• [Assignment]:
Reproduce the following data exactly, minus any images.
#####
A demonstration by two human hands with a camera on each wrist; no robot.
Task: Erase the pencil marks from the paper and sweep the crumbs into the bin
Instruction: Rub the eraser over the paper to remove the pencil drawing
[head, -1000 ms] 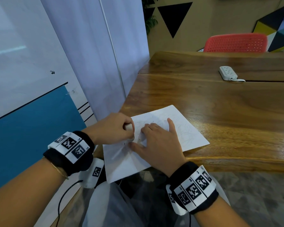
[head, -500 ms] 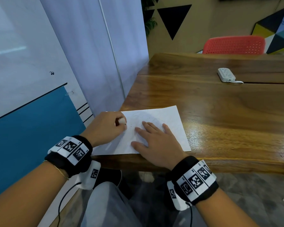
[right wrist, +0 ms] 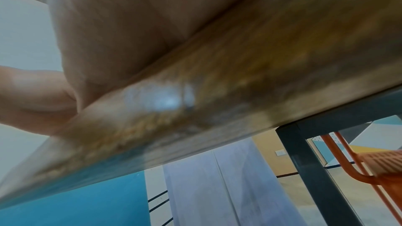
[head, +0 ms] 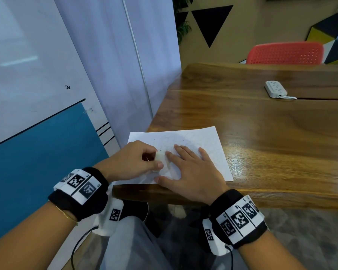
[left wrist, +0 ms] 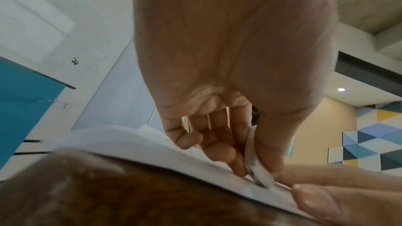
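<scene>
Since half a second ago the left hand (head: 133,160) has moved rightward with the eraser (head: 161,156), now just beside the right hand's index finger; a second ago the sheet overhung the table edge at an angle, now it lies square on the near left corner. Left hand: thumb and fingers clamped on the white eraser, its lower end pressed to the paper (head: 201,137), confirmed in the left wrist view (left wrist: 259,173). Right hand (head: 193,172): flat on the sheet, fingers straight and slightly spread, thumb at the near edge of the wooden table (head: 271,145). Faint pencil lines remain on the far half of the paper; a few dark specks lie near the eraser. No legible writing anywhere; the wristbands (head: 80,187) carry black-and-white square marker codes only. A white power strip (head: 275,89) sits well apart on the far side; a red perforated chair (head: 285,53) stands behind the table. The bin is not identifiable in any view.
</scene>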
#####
• [Output of the exercise]:
A demonstration by two human hands with a camera on each wrist; no robot.
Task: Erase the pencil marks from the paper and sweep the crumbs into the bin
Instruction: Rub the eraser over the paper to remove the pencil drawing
[head, -1000 ms] 
[head, -500 ms] 
[right wrist, +0 ms] 
[head, +0 ms] 
[left wrist, +0 ms] 
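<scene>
Since half a second ago the left hand (head: 133,160) has moved rightward with the eraser (head: 161,156), now just beside the right hand's index finger; a second ago the sheet overhung the table edge at an angle, now it lies square on the near left corner. Left hand: thumb and fingers clamped on the white eraser, its lower end pressed to the paper (head: 201,137), confirmed in the left wrist view (left wrist: 259,173). Right hand (head: 193,172): flat on the sheet, fingers straight and slightly spread, thumb at the near edge of the wooden table (head: 271,145). Faint pencil lines remain on the far half of the paper; a few dark specks lie near the eraser. No legible writing anywhere; the wristbands (head: 80,187) carry black-and-white square marker codes only. A white power strip (head: 275,89) sits well apart on the far side; a red perforated chair (head: 285,53) stands behind the table. The bin is not identifiable in any view.
</scene>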

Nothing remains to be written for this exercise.